WHAT YOU HAVE TO DO
Repeat the data below in full and exactly.

========================================================================

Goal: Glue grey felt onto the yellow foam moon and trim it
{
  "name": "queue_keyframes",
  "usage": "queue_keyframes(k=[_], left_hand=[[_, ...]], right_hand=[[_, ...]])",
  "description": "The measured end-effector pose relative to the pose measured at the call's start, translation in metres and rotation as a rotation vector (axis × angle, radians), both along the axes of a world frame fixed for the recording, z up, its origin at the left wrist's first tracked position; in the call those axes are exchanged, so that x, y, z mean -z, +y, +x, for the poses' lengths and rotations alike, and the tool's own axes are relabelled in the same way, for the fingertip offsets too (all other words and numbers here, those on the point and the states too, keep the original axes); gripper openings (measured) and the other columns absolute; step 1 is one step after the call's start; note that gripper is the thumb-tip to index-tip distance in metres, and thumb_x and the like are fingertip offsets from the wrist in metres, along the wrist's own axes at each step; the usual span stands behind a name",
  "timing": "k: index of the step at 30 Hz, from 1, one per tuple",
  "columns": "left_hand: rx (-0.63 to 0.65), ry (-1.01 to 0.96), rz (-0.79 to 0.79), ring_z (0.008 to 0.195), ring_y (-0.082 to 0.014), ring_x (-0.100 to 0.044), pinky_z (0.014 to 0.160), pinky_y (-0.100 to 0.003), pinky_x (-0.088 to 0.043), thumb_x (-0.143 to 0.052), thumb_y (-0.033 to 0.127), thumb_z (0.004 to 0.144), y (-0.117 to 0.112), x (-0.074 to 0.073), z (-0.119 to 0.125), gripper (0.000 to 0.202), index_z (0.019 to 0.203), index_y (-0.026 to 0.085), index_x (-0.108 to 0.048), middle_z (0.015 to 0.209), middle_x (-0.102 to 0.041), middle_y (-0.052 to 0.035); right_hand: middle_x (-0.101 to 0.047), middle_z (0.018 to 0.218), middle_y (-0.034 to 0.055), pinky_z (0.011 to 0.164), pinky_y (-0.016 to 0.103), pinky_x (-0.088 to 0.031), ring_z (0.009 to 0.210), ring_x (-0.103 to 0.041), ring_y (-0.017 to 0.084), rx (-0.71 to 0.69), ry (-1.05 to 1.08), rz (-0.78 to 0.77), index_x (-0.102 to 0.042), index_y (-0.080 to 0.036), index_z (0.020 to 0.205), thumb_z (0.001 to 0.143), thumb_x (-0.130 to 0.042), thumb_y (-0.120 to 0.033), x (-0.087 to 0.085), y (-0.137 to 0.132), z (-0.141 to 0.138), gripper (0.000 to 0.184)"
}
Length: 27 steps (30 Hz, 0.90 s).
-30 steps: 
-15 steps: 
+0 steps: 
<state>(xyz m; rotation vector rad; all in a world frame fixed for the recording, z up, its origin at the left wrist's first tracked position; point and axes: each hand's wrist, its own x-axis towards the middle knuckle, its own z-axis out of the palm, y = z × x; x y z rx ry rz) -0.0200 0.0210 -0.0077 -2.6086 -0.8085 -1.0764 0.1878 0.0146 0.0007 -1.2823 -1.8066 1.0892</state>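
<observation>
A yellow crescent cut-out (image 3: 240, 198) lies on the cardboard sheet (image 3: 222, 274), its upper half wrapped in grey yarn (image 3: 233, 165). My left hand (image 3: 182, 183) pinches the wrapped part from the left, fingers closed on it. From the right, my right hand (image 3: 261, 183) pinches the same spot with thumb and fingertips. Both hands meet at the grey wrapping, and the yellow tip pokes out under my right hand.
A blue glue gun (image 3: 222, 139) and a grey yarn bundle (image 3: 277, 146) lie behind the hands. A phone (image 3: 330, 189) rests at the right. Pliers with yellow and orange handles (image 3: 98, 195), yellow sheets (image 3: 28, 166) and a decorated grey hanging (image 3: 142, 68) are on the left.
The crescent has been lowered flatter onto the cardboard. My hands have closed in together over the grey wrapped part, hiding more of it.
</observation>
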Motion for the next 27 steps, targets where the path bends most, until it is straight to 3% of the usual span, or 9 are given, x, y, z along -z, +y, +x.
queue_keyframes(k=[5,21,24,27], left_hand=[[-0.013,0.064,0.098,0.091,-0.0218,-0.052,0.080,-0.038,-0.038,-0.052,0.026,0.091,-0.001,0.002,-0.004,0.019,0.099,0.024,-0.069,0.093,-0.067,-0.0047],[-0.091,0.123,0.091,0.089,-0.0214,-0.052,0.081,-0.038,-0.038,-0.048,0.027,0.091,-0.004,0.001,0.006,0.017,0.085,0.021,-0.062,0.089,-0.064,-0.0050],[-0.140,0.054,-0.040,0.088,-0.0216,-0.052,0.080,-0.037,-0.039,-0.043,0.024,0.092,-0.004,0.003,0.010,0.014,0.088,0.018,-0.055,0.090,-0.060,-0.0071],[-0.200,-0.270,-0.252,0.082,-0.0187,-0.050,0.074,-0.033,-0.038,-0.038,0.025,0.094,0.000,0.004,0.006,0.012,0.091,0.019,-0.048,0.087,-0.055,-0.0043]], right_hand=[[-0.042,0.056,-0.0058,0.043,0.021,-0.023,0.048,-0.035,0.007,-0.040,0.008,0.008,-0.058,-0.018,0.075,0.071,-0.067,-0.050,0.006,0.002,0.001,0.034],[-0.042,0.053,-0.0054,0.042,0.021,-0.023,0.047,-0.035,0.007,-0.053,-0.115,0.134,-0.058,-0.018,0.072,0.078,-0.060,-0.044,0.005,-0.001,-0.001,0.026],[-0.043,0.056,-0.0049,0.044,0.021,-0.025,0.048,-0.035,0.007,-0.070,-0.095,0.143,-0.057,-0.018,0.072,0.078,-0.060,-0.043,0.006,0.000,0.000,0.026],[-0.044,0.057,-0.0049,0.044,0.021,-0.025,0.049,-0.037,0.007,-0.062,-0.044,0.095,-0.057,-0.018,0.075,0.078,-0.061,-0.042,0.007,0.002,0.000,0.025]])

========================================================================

EXERCISE ANSWER
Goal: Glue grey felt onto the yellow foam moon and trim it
{
  "name": "queue_keyframes",
  "usage": "queue_keyframes(k=[_], left_hand=[[_, ...]], right_hand=[[_, ...]])",
  "description": "The measured end-effector pose relative to the pose measured at the call's start, translation in metres and rotation as a rotation vector (axis × angle, radians), both along the axes of a world frame fixed for the recording, z up, its origin at the left wrist's first tracked position; in the call those axes are exchanged, so that x, y, z mean -z, +y, +x, for the poses' lengths and rotations alike, and the tool's own axes are relabelled in the same way, for the fingertip offsets too (all other words and numbers here, those on the point and the states too, keep the original axes); gripper openings (measured) and the other columns absolute; step 1 is one step after the call's start; note that gripper is the thumb-tip to index-tip distance in metres, and thumb_x and the like are fingertip offsets from the wrist in metres, along the wrist's own axes at each step; the usual span stands behind a name",
  "timing": "k: index of the step at 30 Hz, from 1, one per tuple",
  "columns": "left_hand: rx (-0.63 to 0.65), ry (-1.01 to 0.96), rz (-0.79 to 0.79), ring_z (0.008 to 0.195), ring_y (-0.082 to 0.014), ring_x (-0.100 to 0.044), pinky_z (0.014 to 0.160), pinky_y (-0.100 to 0.003), pinky_x (-0.088 to 0.043), thumb_x (-0.143 to 0.052), thumb_y (-0.033 to 0.127), thumb_z (0.004 to 0.144), y (-0.117 to 0.112), x (-0.074 to 0.073), z (-0.119 to 0.125), gripper (0.000 to 0.202), index_z (0.019 to 0.203), index_y (-0.026 to 0.085), index_x (-0.108 to 0.048), middle_z (0.015 to 0.209), middle_x (-0.102 to 0.041), middle_y (-0.052 to 0.035); right_hand: middle_x (-0.101 to 0.047), middle_z (0.018 to 0.218), middle_y (-0.034 to 0.055), pinky_z (0.011 to 0.164), pinky_y (-0.016 to 0.103), pinky_x (-0.088 to 0.031), ring_z (0.009 to 0.210), ring_x (-0.103 to 0.041), ring_y (-0.017 to 0.084), rx (-0.71 to 0.69), ry (-1.05 to 1.08), rz (-0.78 to 0.77), index_x (-0.102 to 0.042), index_y (-0.080 to 0.036), index_z (0.020 to 0.205), thumb_z (0.001 to 0.143), thumb_x (-0.130 to 0.042), thumb_y (-0.120 to 0.033), x (-0.087 to 0.085), y (-0.137 to 0.132), z (-0.141 to 0.138), gripper (0.000 to 0.184)"
}
Length: 27 steps (30 Hz, 0.90 s).
-30 steps: 
-15 steps: 
+0 steps: 
<state>(xyz m; rotation vector rad; all in a world frame fixed for the recording, z up, its origin at the left wrist's first tracked position; point and axes: each hand's wrist, its own x-axis towards the middle knuckle, its own z-axis out of the palm, y = z × x; x y z rx ry rz) -0.0200 0.0210 -0.0077 -2.6086 -0.8085 -1.0764 0.1878 0.0146 0.0007 -1.2823 -1.8066 1.0892</state>
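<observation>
A yellow crescent cut-out (image 3: 240, 198) lies on the cardboard sheet (image 3: 222, 274), its upper half wrapped in grey yarn (image 3: 233, 165). My left hand (image 3: 182, 183) pinches the wrapped part from the left, fingers closed on it. From the right, my right hand (image 3: 261, 183) pinches the same spot with thumb and fingertips. Both hands meet at the grey wrapping, and the yellow tip pokes out under my right hand.
A blue glue gun (image 3: 222, 139) and a grey yarn bundle (image 3: 277, 146) lie behind the hands. A phone (image 3: 330, 189) rests at the right. Pliers with yellow and orange handles (image 3: 98, 195), yellow sheets (image 3: 28, 166) and a decorated grey hanging (image 3: 142, 68) are on the left.
The crescent has been lowered flatter onto the cardboard. My hands have closed in together over the grey wrapped part, hiding more of it.
</observation>
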Motion for the next 27 steps, targets where the path bends most, until it is straight to 3% of the usual span, or 9 are given, x, y, z along -z, +y, +x.
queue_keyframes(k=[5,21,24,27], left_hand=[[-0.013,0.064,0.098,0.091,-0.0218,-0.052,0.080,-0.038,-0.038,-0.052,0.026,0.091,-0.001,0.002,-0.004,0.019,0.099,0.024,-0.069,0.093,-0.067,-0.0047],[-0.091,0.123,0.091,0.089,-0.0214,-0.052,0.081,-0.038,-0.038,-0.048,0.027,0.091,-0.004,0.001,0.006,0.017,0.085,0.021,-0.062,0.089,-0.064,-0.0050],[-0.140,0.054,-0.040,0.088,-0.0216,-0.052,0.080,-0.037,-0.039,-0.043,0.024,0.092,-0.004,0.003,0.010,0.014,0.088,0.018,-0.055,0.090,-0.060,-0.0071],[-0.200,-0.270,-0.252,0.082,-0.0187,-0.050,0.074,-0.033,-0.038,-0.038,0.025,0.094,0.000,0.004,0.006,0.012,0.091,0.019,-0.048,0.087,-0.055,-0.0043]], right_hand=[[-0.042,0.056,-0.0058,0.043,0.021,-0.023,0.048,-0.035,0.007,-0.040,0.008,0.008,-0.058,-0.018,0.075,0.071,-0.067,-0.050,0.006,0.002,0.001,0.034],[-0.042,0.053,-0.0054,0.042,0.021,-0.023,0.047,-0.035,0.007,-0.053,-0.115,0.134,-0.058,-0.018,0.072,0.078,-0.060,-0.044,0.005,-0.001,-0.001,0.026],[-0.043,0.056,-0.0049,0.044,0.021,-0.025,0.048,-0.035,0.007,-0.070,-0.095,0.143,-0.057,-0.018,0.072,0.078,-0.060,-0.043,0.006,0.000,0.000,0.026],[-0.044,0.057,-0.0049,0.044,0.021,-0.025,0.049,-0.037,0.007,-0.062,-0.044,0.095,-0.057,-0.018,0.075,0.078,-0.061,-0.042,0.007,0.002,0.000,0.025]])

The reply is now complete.